◆ **Directions**: Print exactly the lines below between the line holding "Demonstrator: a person" and the line holding "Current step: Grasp", inclusive, and nothing more.

[Start of section]

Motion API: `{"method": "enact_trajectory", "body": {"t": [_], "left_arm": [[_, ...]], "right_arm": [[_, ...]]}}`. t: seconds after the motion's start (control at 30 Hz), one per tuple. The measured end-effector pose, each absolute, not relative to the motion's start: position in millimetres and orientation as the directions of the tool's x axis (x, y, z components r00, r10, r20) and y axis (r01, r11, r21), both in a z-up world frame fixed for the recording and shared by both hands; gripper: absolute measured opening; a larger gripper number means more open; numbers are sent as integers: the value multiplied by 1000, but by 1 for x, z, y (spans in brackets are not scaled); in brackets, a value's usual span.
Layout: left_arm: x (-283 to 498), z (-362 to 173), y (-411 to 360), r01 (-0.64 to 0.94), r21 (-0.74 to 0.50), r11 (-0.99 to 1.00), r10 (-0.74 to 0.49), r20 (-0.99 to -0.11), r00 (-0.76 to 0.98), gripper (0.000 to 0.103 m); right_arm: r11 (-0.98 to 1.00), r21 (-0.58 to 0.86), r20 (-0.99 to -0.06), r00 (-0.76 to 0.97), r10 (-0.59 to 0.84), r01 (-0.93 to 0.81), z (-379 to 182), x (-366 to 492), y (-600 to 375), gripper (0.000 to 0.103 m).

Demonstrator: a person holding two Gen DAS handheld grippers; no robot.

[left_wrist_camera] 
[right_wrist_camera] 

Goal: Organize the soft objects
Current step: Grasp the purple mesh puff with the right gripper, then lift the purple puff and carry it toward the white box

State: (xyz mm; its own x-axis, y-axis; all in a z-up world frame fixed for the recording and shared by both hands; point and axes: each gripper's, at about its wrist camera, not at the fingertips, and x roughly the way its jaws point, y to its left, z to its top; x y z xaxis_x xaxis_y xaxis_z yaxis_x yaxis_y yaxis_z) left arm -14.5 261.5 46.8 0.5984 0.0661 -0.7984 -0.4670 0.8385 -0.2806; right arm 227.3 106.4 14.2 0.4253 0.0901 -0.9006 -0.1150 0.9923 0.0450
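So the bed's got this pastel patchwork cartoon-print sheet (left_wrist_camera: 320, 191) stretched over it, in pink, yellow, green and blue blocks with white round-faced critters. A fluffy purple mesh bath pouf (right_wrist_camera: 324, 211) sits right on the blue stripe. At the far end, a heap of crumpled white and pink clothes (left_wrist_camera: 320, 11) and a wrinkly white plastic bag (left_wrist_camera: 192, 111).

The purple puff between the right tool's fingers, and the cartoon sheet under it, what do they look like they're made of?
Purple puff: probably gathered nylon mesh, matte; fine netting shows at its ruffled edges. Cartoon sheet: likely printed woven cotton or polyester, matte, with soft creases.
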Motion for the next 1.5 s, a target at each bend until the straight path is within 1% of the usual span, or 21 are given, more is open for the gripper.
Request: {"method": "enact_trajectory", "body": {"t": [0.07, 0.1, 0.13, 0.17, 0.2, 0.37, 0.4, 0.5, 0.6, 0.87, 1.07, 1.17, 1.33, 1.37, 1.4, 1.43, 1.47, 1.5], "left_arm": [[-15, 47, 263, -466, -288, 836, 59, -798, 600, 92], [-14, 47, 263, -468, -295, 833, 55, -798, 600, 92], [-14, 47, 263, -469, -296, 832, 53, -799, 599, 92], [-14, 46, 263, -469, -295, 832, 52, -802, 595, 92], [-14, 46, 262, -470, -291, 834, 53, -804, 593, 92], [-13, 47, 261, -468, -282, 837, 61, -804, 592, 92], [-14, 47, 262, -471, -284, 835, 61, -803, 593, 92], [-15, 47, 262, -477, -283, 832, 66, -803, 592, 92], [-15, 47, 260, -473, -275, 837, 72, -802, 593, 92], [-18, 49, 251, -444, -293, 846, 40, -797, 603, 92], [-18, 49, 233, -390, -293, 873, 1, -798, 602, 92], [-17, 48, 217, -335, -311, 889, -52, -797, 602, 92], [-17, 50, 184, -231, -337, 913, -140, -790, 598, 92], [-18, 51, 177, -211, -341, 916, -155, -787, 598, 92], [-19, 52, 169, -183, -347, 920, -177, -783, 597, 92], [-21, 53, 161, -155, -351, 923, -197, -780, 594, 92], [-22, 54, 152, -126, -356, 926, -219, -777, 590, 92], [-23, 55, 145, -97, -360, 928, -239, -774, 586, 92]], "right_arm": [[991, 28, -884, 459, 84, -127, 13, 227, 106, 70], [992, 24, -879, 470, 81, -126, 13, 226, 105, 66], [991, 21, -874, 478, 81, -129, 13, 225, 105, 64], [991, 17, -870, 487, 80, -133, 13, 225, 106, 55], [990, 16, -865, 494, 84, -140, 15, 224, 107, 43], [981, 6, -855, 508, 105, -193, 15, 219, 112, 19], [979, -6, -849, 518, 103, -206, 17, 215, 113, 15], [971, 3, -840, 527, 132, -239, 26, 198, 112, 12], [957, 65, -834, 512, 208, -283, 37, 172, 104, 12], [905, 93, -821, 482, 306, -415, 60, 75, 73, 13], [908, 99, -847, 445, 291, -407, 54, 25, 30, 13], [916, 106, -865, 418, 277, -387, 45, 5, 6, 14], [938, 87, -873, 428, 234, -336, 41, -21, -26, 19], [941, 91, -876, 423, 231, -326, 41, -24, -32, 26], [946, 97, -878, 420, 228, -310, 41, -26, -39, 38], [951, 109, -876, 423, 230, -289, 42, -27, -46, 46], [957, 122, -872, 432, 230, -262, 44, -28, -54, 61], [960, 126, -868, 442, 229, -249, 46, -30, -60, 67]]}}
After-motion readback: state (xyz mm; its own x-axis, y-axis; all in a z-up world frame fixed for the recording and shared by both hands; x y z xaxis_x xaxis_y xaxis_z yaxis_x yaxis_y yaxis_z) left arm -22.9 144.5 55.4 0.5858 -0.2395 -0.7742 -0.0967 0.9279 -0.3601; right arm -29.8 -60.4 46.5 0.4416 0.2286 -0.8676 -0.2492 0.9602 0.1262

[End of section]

◆ **Answer to this problem**:
Demonstrator: a person holding two Gen DAS handheld grippers; no robot.

[left_wrist_camera] 
[right_wrist_camera] 

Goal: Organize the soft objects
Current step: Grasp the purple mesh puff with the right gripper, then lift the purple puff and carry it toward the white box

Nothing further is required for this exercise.